I am told that we had the biggest snowfall in many years. While looking out our window, I thought about when I was a little girl and how much I looked forward to getting snow.
When we got a good snow, we would beg Mama to make us some snow cream. At first she would refuse saying that we would get pneumonia and probably die. We begged even more and finally she would give in. But she always reminded us that if we got sick, she could say that we were warned. I don’t remember my brother, sister or me ever getting sick from eating snow cream.
When we lived in Wright Hollow near Dale Ridge, W.B. and I would pull icicles from a bluff and eat them. We never told Mama because we knew she was fuss on us and swear that the icicles would be the cause of our death.
My son, Ralph, asked me how Mama made the snow cream. I think she simply got some clean snow, added milk, vanilla flavoring and a few pinches of sugar. That was our way of having ice cream, and besides the peddler had no means to bring frozen things to our house.
The peddler was our grocery store on a big truck, and sold us things that we could not grow such as flour, coffee, sugar or salt. We traded chickens and eggs to buy most things from him.
The peddler was also our source of local news since we did not have a radio or newspaper. He was an important part of our lives back then.
I have written before how Mama would send my brother, W.B., to meet the peddler by riding our old mule. One day the mule decided to get down and wallow on the ground. W.B. jumped off but not in time to keep the mule from crushing some chickens he was taking to trade with the peddler. He came back home crying knowing how important those chickens were to us getting to buy groceries.

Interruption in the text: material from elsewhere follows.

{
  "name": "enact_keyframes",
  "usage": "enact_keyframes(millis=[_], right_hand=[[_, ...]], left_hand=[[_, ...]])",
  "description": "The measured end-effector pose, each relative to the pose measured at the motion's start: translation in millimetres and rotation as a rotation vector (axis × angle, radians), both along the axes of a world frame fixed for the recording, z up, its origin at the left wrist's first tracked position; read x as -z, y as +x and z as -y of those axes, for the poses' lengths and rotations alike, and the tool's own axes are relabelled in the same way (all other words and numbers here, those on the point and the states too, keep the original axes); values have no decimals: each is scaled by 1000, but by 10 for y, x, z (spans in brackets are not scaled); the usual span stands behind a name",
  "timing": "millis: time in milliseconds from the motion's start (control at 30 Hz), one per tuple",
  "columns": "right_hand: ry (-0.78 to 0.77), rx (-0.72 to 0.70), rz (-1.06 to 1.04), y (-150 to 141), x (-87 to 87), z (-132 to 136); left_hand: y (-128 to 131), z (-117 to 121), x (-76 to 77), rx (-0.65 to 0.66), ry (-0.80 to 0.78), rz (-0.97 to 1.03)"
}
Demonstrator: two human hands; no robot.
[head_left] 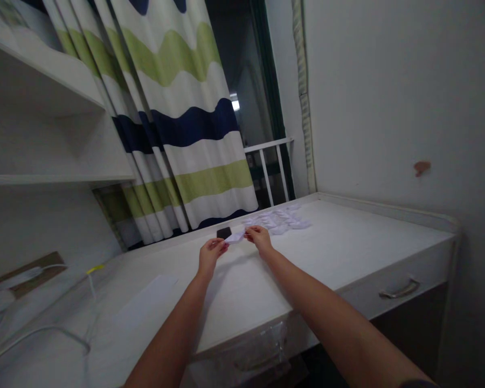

It turned out to be a good thing. We got to eat chicken three times a day for nearly a week. Today, people probably never think twice about going into a grocery store and picking out whatever they need. Wonder how they would do if they had to swap chickens or eggs for groceries?
I appreciate modern conveniences, but I sometimes wish that life was a little simpler like it was when we lived in Wright Hollow.
My grandson, Randy Vaughn, visited me and then we went to see Clara Mae Hawkins, a longtime neighbor and friend who also lives at NHC. I am so proud of Randy because of his Christian faith and his concern for others. He is active in Memorial Baptist Church on Dale Ridge. I tell Randy that he should be a preacher.
He was so good to his other grandparents while they were alive. Robert and Lorene Driver lived here at NHC before their passing. They were wonderful people.
Danny and Diane Evans are the proud grandparents of a baby boy born to Nathan and Allie Evans of Cookeville. He weighed six pounds and six ounces. Mother and baby are doing well.
My roommate, Elaise Estes, celebrated her 86th birthday. Her sister, Dinah Cripps and husband, Phillip, brought her some birthday treats. Other family members also helped Mrs. Estes celebrate. Ralph and June Vaughn also came to see us on her birthday and said they have spiritually adopted Mrs. Estes.